Henrik Nordstrom wrote:
>
> One of the Alpha 2.2.STABLE4 Squid servers I maintain with 20GB of cache
> (1.5-1.7 million objects) and quite high load (130-160 requests/s) uses
> little more than 300MB of memory for the Squid process, then the OS
> needs some memory for disk buffers, network buffers and other
> applications like DNS server, resolvers, redirectors and other
> accessories requires their share. It all sums up to a well balanced
> server at 512MB.
>
> A review of the figures indicates that much of this may be contributed
> to the 64 bit nature of the Alpha machines causing Squids internal data
> structures to require quite a bit more memory (a rought estimate gives
> ~40% larger, more details on Monday).
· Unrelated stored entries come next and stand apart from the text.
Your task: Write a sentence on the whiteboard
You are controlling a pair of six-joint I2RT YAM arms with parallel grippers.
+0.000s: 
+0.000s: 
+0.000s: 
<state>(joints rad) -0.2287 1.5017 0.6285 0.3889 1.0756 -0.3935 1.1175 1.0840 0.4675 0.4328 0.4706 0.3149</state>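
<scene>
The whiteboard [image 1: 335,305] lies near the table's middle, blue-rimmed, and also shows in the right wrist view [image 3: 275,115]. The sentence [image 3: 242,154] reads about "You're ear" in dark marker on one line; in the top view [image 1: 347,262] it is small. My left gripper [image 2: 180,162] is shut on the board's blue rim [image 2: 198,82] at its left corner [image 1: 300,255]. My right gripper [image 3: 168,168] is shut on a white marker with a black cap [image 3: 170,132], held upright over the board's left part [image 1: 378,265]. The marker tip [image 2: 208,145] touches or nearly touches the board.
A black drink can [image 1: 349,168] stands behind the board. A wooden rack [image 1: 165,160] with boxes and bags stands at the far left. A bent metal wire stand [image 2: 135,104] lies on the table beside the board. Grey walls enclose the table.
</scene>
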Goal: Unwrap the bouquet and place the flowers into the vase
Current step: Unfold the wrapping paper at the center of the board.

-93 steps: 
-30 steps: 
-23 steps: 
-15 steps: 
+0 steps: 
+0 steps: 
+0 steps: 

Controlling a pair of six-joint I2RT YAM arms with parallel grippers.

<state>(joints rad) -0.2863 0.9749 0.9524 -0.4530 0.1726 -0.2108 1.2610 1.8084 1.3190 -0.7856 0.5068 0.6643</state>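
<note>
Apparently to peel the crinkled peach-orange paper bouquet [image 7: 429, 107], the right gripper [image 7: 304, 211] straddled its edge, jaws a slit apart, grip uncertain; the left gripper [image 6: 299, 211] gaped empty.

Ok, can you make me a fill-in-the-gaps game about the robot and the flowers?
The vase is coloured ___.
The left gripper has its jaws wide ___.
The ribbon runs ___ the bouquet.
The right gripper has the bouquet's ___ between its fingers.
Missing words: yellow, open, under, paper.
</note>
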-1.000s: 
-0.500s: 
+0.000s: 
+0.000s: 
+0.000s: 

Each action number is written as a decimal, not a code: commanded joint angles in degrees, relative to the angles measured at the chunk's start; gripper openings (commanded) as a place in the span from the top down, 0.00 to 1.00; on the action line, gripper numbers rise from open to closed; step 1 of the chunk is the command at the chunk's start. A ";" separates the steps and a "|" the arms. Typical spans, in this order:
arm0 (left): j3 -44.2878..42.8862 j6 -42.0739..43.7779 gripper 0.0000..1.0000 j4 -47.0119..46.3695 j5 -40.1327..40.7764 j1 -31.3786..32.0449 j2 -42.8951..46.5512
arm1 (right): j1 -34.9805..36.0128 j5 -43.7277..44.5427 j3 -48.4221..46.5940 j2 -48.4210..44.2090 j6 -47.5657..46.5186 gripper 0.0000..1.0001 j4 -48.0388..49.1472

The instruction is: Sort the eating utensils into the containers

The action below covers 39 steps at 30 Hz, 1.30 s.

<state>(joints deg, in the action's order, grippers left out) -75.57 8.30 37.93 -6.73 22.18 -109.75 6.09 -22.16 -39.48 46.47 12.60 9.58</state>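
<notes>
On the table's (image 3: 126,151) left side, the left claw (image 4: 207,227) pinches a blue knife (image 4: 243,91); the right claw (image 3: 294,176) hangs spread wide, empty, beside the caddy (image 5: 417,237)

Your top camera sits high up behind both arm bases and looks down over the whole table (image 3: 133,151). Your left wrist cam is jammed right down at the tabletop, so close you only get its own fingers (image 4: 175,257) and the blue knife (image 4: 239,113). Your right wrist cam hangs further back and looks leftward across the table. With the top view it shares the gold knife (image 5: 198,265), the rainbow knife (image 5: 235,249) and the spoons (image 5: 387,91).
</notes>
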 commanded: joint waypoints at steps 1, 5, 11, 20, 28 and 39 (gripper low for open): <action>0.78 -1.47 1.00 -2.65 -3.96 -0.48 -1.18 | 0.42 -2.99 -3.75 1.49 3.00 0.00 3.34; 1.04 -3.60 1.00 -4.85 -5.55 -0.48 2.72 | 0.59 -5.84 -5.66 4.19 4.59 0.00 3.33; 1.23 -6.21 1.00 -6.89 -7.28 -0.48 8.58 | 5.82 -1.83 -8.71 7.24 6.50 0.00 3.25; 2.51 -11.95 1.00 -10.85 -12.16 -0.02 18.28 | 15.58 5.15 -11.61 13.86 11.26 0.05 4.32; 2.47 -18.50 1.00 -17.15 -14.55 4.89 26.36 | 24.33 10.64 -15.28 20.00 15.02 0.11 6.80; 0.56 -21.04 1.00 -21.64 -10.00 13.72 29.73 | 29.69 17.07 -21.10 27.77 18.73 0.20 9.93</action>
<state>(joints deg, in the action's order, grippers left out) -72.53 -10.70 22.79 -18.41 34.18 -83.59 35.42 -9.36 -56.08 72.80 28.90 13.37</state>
On a typical 32-bit processor the
> memory requirements of Squid may be simething like 80MB less than this,
> and if you don't run a DNS server or other memory hungry processes the
> requirements may gain something in the order of additional 50MB compared
> to this machine.
>
> So for another CPU with the same configuration you may surive with only
> 384MB.
ALl right, but numbers like '8m per gig' have been bruited around a lot, and
not without reason. Even 386m is alot more than 160m. Would you care to post
a cachemgr.cgi run, maybe even a netstat -m run as well against that cache, so
we can see something of what's going on?
I wonder if it's due to the high workload. Are request-related data structures
and numbers of connections growing pathologically?